- Problem description -
Print all of the data below exactly as it appears, leaving out every image.

Items from a dataset
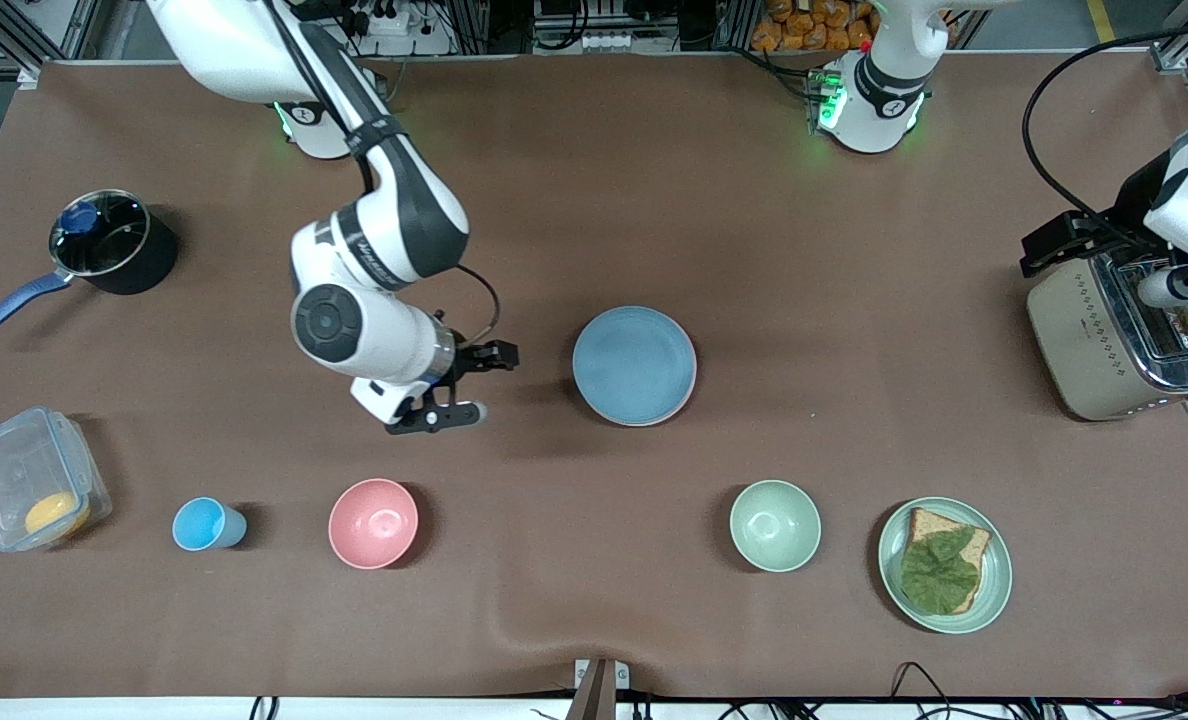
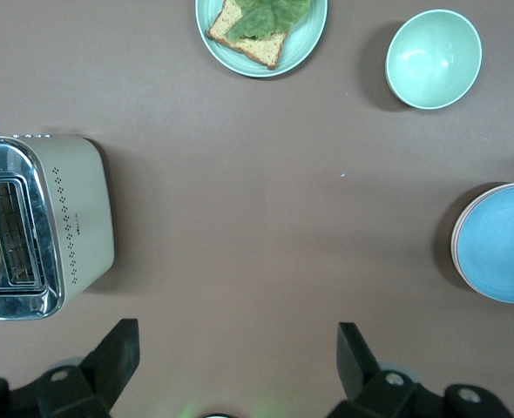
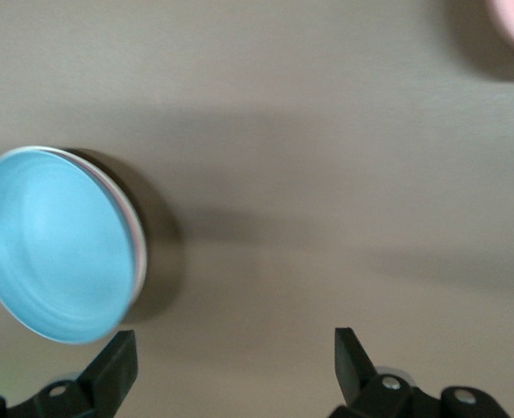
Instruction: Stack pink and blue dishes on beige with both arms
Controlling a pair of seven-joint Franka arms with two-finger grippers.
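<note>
The light blue plate (image 1: 634, 362) lies mid-table on top of a stack. Under it only a thin edge of the pink plate (image 1: 693, 388) shows. The beige plate is hidden. The left wrist view shows the blue plate (image 2: 503, 244) with a pinkish rim under it. My right gripper (image 1: 482, 383) hangs open and empty over bare table beside the stack, toward the right arm's end. In the right wrist view its fingers (image 3: 118, 366) flank bare cloth, apart from the blue plate (image 3: 52, 244). My left gripper (image 2: 237, 353) is open and empty, high over the table between toaster and stack.
A toaster (image 1: 1119, 335) stands at the left arm's end. Along the front edge are a green plate with bread and a leaf (image 1: 994, 590), green bowl (image 1: 775, 525), pink bowl (image 1: 374, 522), blue cup (image 1: 204, 523) and clear box (image 1: 14, 470). A black pot (image 1: 109, 245) is farther back.
</note>
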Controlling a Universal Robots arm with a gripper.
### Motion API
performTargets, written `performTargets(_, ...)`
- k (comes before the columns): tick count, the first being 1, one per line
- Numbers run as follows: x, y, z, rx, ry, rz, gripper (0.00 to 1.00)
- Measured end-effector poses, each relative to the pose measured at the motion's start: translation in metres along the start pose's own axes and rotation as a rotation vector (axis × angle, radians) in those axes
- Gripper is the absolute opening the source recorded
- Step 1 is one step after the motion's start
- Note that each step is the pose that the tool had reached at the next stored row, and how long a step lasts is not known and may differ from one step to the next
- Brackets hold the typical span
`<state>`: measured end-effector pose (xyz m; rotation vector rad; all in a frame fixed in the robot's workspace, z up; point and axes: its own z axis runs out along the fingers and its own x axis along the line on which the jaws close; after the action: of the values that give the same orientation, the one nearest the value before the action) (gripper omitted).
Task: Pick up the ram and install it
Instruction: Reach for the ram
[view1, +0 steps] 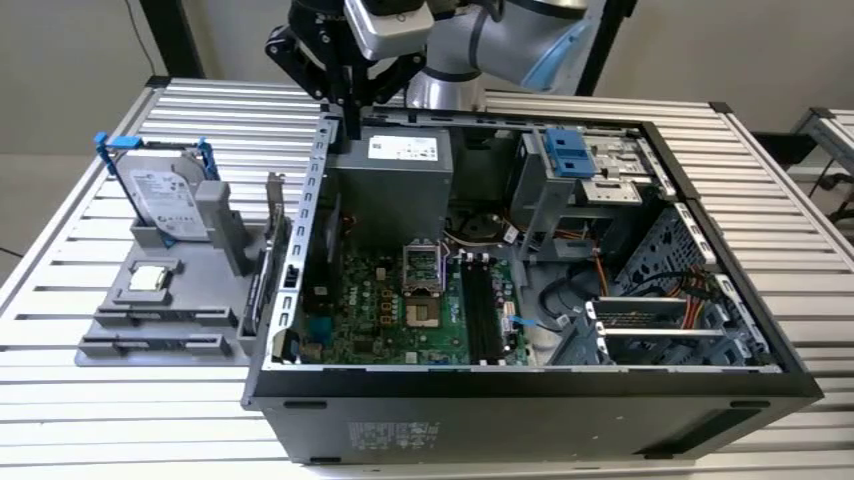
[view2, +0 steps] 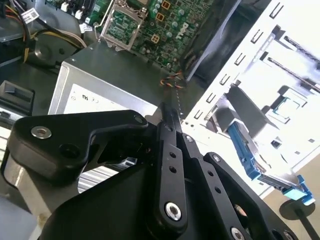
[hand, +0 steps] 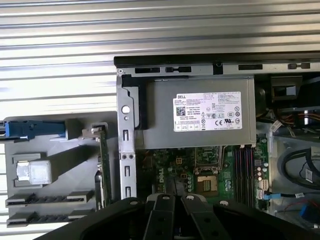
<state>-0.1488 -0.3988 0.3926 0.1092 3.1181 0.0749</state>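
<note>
So the gripper (view1: 354, 120) hung over the back edge of the case (view1: 534, 420), right above the power supply (view1: 394, 175). Its fingers were pinched narrow with nothing between them as far as I could see.

The ram (hand: 103, 165), in the first wrist view, stood on edge in the gray holder (view1: 147, 310) just outside the case's side wall, not picked up yet.

My worry: that stick sat really close to the case wall. A grab that came in slightly off could clip the sheet metal, or pinch the board crooked and lever it in its slot. A skewed grip would probably also make seating it a pain.

Contents-wise:
- The holder also carried the hard drive (view1: 171, 200) in its blue frame, upright, and the processor chip (view1: 150, 278) lying flat.
- Inside the case were the motherboard (view1: 387, 300), the power supply and a tangle of cables.
- The dark ram slots (view1: 481, 305) beside the socket looked empty.
</note>
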Motion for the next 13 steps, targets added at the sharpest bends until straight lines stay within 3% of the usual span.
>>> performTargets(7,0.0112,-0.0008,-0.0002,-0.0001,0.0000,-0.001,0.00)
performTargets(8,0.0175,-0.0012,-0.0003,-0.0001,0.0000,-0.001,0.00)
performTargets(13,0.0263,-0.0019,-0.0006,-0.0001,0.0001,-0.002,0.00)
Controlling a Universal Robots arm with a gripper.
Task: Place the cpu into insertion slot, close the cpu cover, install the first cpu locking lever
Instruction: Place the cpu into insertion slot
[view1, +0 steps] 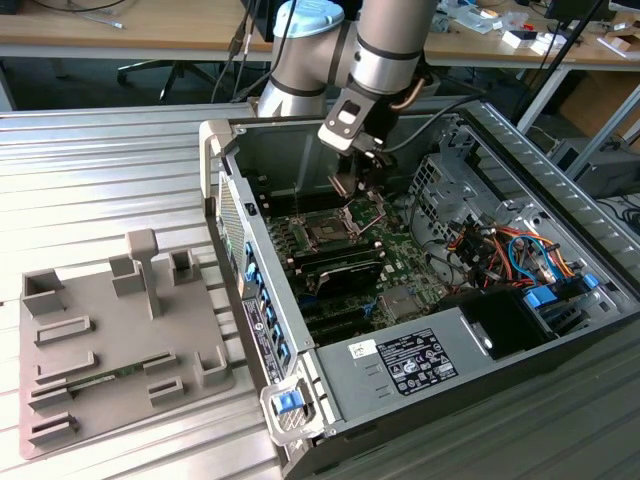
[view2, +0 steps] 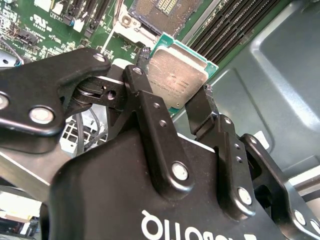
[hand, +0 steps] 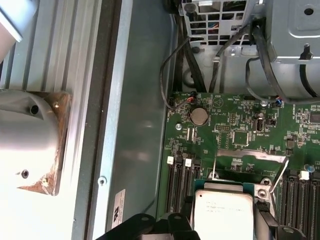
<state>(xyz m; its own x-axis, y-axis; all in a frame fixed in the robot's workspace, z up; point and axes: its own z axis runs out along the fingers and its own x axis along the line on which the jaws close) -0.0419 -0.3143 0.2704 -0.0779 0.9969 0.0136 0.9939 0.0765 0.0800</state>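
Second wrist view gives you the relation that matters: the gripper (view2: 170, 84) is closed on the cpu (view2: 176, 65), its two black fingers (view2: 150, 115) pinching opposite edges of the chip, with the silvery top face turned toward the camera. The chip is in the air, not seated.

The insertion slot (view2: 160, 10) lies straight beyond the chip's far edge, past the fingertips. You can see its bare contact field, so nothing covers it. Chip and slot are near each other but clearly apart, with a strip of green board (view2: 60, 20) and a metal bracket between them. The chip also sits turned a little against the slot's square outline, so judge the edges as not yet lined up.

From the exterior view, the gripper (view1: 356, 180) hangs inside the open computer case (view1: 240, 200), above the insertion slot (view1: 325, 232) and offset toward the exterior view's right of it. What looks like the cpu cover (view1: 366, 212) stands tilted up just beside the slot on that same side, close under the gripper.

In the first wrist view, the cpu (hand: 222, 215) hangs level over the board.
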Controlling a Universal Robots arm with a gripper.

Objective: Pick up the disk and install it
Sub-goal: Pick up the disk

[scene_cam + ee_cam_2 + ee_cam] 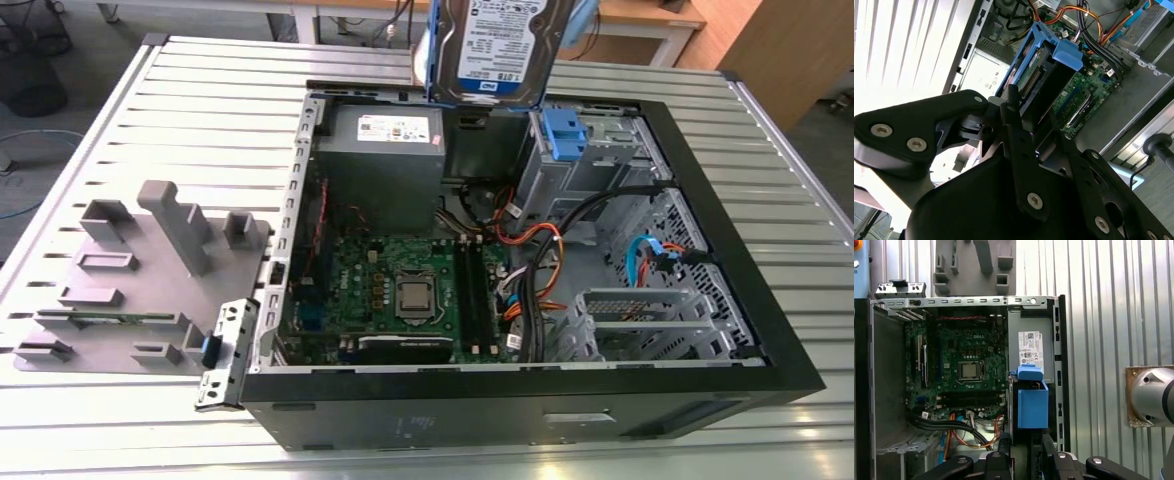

- Response area -
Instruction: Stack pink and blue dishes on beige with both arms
Controlling a pair of seven-joint Franka arms with two-finger grippers.
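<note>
The light blue plate (image 1: 634, 362) lies mid-table on top of a stack. Under it only a thin edge of the pink plate (image 1: 693, 388) shows. The beige plate is hidden. The left wrist view shows the blue plate (image 2: 503, 244) with a pinkish rim under it. My right gripper (image 1: 482, 383) hangs open and empty over bare table beside the stack, toward the right arm's end. In the right wrist view its fingers (image 3: 118, 366) flank bare cloth, apart from the blue plate (image 3: 52, 244). My left gripper (image 2: 237, 353) is open and empty, high over the table between toaster and stack.
A toaster (image 1: 1119, 335) stands at the left arm's end. Along the front edge are a green plate with bread and a leaf (image 1: 994, 590), green bowl (image 1: 775, 525), pink bowl (image 1: 374, 522), blue cup (image 1: 204, 523) and clear box (image 1: 14, 470). A black pot (image 1: 109, 245) is farther back.
</note>
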Controlling a Universal Robots arm with a gripper.
### Motion API
performTargets, written `performTargets(_, ...)`
- k (comes before the columns): tick count, the first being 1, one per line
- Numbers run as follows: x, y, z, rx, ry, rz, gripper (0.00 to 1.00)
- Measured end-effector poses, each relative to the pose measured at the motion's start: translation in metres along the start pose's own axes and rotation as a rotation vector (axis × angle, radians) in those axes
- Gripper is the absolute opening the source recorded
- Step 1 is one step after the motion's start
- Note that each step is the pose that the tool had reached at the next stored row, and how long a step lasts is not known and may differ from one step to the next
- Brackets hold the typical span
`<state>`: measured end-effector pose (xyz m; rotation vector rad; all in a frame fixed in the robot's workspace, z up; point and axes: its own z axis runs out along the fingers and its own x axis along the line on which the jaws close; after the action: of the values that give the same orientation, the one nearest the value before the action) (gripper omitted).
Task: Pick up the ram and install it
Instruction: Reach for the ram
[view1, +0 steps] 
[view2, +0 steps] 
[hand, +0 steps] 
<state>-0.1488 -0.3988 0.3926 0.1092 3.1181 0.0749</state>
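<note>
So the gripper (view1: 354, 120) hung over the back edge of the case (view1: 534, 420), right above the power supply (view1: 394, 175). Its fingers were pinched narrow with nothing between them as far as I could see.

The ram (hand: 103, 165), in the first wrist view, stood on edge in the gray holder (view1: 147, 310) just outside the case's side wall, not picked up yet.

My worry: that stick sat really close to the case wall. A grab that came in slightly off could clip the sheet metal, or pinch the board crooked and lever it in its slot. A skewed grip would probably also make seating it a pain.

Contents-wise:
- The holder also carried the hard drive (view1: 171, 200) in its blue frame, upright, and the processor chip (view1: 150, 278) lying flat.
- Inside the case were the motherboard (view1: 387, 300), the power supply and a tangle of cables.
- The dark ram slots (view1: 481, 305) beside the socket looked empty.
</note>
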Motion for the next 13 steps, targets added at the sharpest bends until straight lines stay within 3% of the usual span.
>>> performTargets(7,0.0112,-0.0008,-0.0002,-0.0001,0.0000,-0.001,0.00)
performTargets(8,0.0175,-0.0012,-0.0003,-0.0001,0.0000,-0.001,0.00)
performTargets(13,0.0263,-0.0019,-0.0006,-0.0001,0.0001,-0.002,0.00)
Controlling a Universal Robots arm with a gripper.
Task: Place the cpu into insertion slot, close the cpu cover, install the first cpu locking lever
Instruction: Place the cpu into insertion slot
[view1, +0 steps] 
[view2, +0 steps] 
[hand, +0 steps] 
<state>(xyz m; its own x-axis, y-axis; all in a frame fixed in the robot's workspace, z up; point and axes: its own z axis runs out along the fingers and its own x axis along the line on which the jaws close) -0.0419 -0.3143 0.2704 -0.0779 0.9969 0.0136 0.9939 0.0765 0.0800</state>
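Second wrist view gives you the relation that matters: the gripper (view2: 170, 84) is closed on the cpu (view2: 176, 65), its two black fingers (view2: 150, 115) pinching opposite edges of the chip, with the silvery top face turned toward the camera. The chip is in the air, not seated.

The insertion slot (view2: 160, 10) lies straight beyond the chip's far edge, past the fingertips. You can see its bare contact field, so nothing covers it. Chip and slot are near each other but clearly apart, with a strip of green board (view2: 60, 20) and a metal bracket between them. The chip also sits turned a little against the slot's square outline, so judge the edges as not yet lined up.

From the exterior view, the gripper (view1: 356, 180) hangs inside the open computer case (view1: 240, 200), above the insertion slot (view1: 325, 232) and offset toward the exterior view's right of it. What looks like the cpu cover (view1: 366, 212) stands tilted up just beside the slot on that same side, close under the gripper.

In the first wrist view, the cpu (hand: 222, 215) hangs level over the board.
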Controlling a Universal Robots arm with a gripper.

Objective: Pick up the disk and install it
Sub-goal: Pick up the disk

[scene_cam + ee_cam_2 + ee_cam] 

Further output is not needed for this exercise.